*Exercise brief*
Print out the full listing, exactly.

*Data shown*
+--

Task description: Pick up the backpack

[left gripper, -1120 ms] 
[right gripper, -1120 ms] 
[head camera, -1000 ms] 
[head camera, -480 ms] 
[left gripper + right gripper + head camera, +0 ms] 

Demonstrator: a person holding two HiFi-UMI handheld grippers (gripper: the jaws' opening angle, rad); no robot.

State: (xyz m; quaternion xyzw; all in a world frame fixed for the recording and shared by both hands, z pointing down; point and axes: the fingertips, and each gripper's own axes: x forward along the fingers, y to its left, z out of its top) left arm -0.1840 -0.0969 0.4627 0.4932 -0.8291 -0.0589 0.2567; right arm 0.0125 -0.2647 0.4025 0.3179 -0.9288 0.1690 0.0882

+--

*Exercise solution*
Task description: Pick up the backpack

[left gripper, -1120 ms] 
[right gripper, -1120 ms] 
[head camera, -1000 ms] 
[head camera, -480 ms] 
[left gripper + right gripper + head camera, +0 ms] 

Demonstrator: a person holding two HiFi-UMI handheld grippers (gripper: the jaws' opening angle, rad); no robot.

State: (xyz m; quaternion xyzw; all in a world frame fixed for the recording and shared by both hands, z pointing down; point and axes: the fingertips, and each gripper's own axes: x forward along the fingers, y to its left, z out of its top) left arm -0.1840 -0.0969 0.4627 0.4932 -0.8291 -0.0589 0.2567; right arm 0.0125 -0.2647 0.4025 0.3179 -0.9288 0.1690 0.0882

The exercise closes with this answer.